The Greatest Show on Turf – 2015

DSC_2213-L[1].jpg Article and Photographs by Bruce Vinal Ask me which airshow I will not miss and the answer is simple……. Geneseo. Is it because they have more warbirds than any other show in the country? Not typically. Is it because they have the rarest planes in the world? Sometimes, but not always. When I was a little kid, I’d ride my bike a few miles down the road to our local airport and watch the airplanes. No fences or gates, no TSA, no security saying “Hey kid what are you doing? You can’t be here!” Just a kid and his bike sitting in the grass at the end of the runway watching the miracle of flight. Every year, on the second weekend in July, as I drive down Big Tree Lane past Austin’s Farm I’m that kid again pedaling a little faster as the runway comes into view. It’s hard to convey the feel of Geneseo to someone who’s never been there, I guess because there’s no other place like it that I’ve found to compare it to. A laid back celebration of aviation with no gates and no fences. DSC_3838-L[1] Over the years I’ve made some very dear friends at Genny and keep in touch as best I can 'till July rolls around and we can all sit together in the grass watching the miracle of flight. On arrival day when I hear Charlie Lynch on final in the TBM I always make my way down the line to greet him as he, his wife Elisabeth, their three kids and two dogs pile out of the airplane.

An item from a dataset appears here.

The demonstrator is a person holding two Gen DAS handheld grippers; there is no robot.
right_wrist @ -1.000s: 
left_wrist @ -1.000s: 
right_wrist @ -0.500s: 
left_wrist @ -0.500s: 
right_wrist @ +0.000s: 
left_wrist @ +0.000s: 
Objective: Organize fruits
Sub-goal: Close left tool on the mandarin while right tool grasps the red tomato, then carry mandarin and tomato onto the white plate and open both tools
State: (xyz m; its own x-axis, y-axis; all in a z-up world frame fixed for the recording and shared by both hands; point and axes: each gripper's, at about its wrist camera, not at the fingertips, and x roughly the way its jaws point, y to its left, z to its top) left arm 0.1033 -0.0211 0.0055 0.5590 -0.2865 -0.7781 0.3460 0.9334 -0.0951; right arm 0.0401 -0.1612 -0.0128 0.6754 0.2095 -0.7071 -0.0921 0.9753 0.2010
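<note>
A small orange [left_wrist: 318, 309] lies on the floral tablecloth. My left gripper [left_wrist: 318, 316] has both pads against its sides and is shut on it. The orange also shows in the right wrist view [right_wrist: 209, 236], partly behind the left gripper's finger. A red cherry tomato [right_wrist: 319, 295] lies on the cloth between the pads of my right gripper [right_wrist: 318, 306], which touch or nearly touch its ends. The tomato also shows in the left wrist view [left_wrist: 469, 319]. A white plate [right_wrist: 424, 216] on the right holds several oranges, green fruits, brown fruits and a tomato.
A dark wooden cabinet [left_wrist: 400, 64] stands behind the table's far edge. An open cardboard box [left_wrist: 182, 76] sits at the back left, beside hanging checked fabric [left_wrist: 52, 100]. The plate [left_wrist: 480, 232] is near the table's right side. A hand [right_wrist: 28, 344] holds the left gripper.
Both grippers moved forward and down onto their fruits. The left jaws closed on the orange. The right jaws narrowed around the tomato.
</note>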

It always makes me smile, just another thing that makes Geneseo what it is. Or there’s Kent Pietsch endlessly circling the corn field looking for his missing aileron (Get a GPS tracker for that thing Kent!) This year my Son flew into the show and in the spirit of Geneseo gave someone their first airplane ride just because the expressed an interest.


In addition to the regulars, like Mark Murphy, Rob Holland, Charlie Lynch and Skipper Hyle there were a few new aircraft on the field. Andrew McKenna brought his Mustang as did Scooter Yoak, Gregg Shelton’s Wildcat was a nice addition as was Art Nalls’ Sea Harrier. Yes some of the anticipated aircraft didn’t show but that’s to be expected with 70+ year old airplanes. I think a Sea Harrier landing on the grass took a little of the sting out of the no-shows. If you’ve never been to “The Greatest Show on Turf” I highly recommend you put it on your calendar for next year, drive or fly in even drag the camper out and stay right on the field. If you have a passion for aviation Geneseo is a show not to be missed. A big thank you to all the volunteers at The National Warplane Museum for their dedication to the airplanes, the show and for making us all feel at home see you next year!